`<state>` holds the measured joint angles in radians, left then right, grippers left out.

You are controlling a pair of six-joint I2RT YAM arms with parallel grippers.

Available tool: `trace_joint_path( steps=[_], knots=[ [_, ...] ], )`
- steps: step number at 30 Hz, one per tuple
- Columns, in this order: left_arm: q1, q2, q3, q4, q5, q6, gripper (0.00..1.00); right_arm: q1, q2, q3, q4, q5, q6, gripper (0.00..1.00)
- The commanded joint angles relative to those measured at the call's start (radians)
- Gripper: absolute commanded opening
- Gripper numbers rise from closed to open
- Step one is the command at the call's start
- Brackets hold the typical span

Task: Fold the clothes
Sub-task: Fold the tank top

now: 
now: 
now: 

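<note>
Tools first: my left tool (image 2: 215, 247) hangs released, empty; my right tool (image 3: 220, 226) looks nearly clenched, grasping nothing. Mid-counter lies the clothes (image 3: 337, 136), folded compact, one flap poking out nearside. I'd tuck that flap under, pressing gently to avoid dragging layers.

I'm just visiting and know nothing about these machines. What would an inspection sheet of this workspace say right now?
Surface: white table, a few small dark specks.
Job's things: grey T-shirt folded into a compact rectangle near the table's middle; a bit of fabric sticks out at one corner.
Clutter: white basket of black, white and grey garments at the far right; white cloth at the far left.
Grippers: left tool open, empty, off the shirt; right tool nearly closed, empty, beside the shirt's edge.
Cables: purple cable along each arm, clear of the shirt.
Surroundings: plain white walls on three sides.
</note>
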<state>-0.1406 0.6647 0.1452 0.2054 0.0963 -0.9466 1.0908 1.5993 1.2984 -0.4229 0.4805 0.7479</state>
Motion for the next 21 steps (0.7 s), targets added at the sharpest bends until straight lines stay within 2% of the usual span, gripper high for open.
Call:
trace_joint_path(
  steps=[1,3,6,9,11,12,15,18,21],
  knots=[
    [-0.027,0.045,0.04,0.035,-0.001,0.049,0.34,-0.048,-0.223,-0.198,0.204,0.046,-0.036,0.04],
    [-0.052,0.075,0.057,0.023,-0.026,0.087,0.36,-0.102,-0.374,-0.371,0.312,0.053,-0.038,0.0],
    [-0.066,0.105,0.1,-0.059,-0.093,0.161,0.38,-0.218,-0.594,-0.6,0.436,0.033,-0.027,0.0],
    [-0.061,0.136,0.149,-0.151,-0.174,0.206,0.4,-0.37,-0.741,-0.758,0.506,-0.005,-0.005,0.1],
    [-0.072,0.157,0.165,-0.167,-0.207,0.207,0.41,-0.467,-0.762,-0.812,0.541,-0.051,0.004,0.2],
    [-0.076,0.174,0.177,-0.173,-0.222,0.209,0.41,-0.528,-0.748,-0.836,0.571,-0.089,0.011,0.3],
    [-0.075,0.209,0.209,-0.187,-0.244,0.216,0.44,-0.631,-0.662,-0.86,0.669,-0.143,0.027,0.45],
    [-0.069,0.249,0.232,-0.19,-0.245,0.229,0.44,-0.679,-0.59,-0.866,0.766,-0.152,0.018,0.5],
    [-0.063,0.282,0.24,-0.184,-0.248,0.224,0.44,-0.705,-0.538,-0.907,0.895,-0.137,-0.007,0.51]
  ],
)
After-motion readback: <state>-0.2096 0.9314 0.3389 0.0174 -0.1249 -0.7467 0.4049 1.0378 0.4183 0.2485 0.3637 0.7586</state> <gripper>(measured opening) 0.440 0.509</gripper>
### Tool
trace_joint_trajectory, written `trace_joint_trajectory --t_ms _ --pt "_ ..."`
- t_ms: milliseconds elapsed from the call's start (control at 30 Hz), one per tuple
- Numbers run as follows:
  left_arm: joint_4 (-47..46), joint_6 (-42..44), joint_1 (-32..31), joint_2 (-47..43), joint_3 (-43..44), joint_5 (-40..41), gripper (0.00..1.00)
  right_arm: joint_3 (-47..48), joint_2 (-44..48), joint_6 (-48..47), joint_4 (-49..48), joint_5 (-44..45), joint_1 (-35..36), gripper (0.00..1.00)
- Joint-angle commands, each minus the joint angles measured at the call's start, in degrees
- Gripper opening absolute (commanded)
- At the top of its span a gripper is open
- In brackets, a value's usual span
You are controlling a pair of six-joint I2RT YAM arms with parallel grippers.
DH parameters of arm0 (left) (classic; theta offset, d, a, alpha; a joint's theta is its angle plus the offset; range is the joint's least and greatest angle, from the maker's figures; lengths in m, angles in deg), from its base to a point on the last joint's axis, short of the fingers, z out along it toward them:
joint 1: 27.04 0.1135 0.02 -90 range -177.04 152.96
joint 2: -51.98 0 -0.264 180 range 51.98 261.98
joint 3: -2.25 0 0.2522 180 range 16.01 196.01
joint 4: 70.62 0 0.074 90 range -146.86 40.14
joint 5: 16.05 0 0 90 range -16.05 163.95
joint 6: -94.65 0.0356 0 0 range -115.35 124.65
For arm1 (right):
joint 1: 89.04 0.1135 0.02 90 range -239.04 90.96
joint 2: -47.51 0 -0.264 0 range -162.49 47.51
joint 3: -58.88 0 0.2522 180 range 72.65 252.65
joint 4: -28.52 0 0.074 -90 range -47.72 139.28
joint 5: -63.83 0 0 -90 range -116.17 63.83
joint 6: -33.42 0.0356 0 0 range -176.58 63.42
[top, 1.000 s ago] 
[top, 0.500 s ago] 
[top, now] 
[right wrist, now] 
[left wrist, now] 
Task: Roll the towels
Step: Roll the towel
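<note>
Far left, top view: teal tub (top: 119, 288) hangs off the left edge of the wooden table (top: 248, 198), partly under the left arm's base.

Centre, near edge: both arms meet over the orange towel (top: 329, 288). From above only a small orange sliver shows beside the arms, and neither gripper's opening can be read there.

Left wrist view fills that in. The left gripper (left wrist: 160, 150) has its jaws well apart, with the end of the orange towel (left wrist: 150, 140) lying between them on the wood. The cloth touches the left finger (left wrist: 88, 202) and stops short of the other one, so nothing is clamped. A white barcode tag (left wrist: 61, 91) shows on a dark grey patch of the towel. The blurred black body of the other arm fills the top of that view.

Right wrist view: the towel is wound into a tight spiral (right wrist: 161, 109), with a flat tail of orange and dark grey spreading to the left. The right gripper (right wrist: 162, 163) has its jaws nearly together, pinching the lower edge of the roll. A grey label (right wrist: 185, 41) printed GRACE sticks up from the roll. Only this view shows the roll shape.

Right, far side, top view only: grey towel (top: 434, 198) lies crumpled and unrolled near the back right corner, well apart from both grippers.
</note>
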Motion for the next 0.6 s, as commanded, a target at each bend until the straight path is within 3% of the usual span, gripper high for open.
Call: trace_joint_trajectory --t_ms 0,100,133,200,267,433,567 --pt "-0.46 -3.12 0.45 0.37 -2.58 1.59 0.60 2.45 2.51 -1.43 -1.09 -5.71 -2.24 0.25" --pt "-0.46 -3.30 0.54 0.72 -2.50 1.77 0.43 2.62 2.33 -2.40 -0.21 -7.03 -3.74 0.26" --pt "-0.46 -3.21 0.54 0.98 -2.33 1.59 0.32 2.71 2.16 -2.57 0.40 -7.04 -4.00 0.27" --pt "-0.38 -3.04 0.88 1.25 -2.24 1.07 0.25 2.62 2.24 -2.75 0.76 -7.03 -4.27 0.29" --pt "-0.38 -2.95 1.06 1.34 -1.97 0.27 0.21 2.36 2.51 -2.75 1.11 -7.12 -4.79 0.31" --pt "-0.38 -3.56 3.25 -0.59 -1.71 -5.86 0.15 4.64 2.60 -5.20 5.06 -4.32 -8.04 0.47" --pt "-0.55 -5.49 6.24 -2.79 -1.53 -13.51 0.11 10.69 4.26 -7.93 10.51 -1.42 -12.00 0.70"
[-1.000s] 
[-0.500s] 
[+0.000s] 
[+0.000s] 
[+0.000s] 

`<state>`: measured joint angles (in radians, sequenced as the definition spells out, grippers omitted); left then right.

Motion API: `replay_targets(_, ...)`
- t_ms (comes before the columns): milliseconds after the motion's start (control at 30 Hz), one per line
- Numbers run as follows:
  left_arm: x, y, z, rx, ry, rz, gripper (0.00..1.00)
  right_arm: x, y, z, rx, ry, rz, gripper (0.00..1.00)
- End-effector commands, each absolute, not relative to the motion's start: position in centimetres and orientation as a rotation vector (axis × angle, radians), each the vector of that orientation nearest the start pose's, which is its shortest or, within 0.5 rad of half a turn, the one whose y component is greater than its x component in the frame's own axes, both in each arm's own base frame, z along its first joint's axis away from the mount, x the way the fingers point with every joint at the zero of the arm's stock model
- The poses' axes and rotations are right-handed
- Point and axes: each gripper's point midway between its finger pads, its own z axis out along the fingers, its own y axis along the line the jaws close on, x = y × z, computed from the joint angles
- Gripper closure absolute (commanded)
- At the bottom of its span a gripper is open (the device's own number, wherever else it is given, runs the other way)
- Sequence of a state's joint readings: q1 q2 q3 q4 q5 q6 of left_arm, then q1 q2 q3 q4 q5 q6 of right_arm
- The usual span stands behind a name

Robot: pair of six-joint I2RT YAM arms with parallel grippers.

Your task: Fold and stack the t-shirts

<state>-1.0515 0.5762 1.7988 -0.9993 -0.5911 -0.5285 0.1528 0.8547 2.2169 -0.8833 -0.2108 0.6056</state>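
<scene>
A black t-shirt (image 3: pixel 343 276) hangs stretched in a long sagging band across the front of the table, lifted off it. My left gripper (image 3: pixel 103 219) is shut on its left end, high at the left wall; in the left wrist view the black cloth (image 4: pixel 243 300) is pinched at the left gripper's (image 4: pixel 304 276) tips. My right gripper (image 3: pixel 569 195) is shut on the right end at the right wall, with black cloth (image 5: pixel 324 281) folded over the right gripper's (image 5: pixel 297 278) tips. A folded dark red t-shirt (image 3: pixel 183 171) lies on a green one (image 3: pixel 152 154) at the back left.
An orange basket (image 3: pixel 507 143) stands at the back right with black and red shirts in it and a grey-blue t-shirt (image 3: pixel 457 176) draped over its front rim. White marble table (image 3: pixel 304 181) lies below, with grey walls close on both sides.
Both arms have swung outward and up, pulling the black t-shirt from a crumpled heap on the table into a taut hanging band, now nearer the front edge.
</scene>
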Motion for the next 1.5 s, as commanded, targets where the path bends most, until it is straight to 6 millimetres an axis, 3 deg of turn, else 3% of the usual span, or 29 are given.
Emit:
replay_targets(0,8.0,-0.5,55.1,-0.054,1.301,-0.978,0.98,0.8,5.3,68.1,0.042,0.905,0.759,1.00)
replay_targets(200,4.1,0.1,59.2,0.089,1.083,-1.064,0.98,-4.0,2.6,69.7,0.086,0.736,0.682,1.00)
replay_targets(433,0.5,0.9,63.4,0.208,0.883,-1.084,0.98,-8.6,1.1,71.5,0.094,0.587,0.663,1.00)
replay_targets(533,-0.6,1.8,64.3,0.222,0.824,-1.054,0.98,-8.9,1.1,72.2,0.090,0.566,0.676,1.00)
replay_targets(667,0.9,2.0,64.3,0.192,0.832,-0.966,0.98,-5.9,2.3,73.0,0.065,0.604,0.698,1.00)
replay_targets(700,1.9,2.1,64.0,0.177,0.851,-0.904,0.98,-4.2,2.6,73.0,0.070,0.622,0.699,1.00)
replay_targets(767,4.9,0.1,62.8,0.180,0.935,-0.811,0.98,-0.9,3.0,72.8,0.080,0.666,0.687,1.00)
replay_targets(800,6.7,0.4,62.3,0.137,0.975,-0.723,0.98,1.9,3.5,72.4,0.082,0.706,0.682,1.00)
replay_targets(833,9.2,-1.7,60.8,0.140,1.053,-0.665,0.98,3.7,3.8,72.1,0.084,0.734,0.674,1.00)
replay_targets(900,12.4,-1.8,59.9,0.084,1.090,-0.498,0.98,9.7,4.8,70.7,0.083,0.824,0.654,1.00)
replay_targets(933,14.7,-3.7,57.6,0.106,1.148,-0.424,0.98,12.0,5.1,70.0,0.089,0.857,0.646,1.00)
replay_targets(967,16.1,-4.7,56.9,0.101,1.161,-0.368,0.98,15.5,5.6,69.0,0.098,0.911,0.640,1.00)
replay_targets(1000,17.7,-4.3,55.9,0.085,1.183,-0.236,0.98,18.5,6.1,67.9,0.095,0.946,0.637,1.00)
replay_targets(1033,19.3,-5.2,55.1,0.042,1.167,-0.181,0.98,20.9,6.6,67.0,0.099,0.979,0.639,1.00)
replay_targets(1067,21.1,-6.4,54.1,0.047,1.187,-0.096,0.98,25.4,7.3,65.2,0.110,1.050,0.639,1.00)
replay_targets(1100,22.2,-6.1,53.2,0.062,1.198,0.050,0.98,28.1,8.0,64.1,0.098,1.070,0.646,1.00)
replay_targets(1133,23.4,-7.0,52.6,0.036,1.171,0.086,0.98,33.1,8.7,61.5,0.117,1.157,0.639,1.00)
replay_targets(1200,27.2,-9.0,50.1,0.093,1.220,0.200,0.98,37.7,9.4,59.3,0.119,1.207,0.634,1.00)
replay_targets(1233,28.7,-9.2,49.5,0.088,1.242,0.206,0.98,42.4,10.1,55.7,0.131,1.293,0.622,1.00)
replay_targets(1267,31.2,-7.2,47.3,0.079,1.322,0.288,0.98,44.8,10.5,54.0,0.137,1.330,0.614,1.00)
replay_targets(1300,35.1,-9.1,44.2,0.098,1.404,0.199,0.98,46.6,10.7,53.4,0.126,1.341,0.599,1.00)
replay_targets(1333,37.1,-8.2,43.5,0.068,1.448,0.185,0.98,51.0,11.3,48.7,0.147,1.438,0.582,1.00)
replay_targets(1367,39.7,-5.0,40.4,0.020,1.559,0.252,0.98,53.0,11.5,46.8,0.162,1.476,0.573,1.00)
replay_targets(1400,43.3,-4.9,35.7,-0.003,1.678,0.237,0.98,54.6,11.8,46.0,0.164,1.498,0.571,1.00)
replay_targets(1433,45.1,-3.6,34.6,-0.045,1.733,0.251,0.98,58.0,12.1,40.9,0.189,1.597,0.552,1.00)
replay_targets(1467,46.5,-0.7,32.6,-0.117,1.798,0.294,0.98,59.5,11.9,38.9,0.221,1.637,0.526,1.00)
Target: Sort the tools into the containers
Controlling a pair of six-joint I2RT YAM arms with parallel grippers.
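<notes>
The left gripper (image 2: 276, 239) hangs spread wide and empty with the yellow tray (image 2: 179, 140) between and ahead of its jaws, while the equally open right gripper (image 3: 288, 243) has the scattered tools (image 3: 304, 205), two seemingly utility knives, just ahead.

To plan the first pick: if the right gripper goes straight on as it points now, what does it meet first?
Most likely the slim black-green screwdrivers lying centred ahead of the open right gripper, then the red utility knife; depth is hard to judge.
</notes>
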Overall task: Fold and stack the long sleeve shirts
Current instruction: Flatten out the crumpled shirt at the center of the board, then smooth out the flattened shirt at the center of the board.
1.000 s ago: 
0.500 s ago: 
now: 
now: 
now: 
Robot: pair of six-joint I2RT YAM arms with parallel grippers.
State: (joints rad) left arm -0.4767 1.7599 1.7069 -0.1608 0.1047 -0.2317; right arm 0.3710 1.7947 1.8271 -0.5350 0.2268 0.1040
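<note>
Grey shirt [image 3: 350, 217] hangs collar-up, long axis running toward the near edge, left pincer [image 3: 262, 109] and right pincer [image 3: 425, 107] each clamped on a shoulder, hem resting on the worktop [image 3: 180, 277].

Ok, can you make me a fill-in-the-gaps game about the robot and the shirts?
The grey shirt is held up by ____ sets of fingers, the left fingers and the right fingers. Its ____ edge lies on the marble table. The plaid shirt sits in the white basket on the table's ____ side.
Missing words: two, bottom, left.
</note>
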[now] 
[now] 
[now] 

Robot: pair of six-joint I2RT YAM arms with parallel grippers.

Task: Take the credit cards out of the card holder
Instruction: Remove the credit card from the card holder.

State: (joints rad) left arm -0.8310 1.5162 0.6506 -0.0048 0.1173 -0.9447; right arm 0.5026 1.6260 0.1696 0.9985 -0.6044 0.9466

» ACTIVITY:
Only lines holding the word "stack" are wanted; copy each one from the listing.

» ANSWER SECTION:
Your task: Fold and stack the t-shirts
Overall task: Fold and stack the long sleeve shirts

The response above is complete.